## Exercise directions:
Every word of the data below has to be copied faithfully.
+++
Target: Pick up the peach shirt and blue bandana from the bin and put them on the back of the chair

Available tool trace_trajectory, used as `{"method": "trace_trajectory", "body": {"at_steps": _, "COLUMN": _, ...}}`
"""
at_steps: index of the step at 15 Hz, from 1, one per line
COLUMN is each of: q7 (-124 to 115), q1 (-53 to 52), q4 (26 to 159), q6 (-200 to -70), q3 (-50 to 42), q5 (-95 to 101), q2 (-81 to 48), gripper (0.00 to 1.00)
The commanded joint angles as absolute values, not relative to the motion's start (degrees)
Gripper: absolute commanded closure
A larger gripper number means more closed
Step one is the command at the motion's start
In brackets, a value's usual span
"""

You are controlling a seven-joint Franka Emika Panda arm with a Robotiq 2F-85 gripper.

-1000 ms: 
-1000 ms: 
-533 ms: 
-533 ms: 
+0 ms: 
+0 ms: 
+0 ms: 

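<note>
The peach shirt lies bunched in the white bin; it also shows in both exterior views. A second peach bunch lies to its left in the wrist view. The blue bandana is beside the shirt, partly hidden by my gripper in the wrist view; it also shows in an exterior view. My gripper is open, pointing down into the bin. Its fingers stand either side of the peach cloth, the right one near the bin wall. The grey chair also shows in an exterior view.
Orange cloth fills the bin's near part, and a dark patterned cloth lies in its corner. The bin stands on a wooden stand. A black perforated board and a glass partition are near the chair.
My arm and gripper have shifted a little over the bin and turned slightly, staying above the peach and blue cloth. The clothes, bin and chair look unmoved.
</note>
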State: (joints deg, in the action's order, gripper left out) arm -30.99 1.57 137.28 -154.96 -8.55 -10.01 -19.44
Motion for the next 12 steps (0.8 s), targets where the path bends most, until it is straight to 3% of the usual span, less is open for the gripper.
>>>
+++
## Response for this exercise:
Target: Pick up the peach shirt and blue bandana from the bin and put them on the back of the chair

Available tool trace_trajectory, used as `{"method": "trace_trajectory", "body": {"at_steps": _, "COLUMN": _, ...}}`
"""
at_steps: index of the step at 15 Hz, from 1, one per line
COLUMN is each of: q7 (-124 to 115), q1 (-53 to 52), q4 (26 to 159), q6 (-200 to -70), q3 (-50 to 42), q5 (-95 to 101), q2 (-81 to 48), gripper (0.00 to 1.00)
The commanded joint angles as absolute values, not relative to the motion's start (degrees)
Gripper: absolute commanded closure
A larger gripper number means more closed
Step one is the command at the motion's start
In brackets, a value's usual span
"""

You are controlling a seven-joint Franka Emika Panda arm with a Robotiq 2F-85 gripper.

-1000 ms: 
-1000 ms: 
-533 ms: 
-533 ms: 
+0 ms: 
+0 ms: 
+0 ms: 

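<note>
The peach shirt lies bunched in the white bin; it also shows in both exterior views. A second peach bunch lies to its left in the wrist view. The blue bandana is beside the shirt, partly hidden by my gripper in the wrist view; it also shows in an exterior view. My gripper is open, pointing down into the bin. Its fingers stand either side of the peach cloth, the right one near the bin wall. The grey chair also shows in an exterior view.
Orange cloth fills the bin's near part, and a dark patterned cloth lies in its corner. The bin stands on a wooden stand. A black perforated board and a glass partition are near the chair.
My arm and gripper have shifted a little over the bin and turned slightly, staying above the peach and blue cloth. The clothes, bin and chair look unmoved.
</note>
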State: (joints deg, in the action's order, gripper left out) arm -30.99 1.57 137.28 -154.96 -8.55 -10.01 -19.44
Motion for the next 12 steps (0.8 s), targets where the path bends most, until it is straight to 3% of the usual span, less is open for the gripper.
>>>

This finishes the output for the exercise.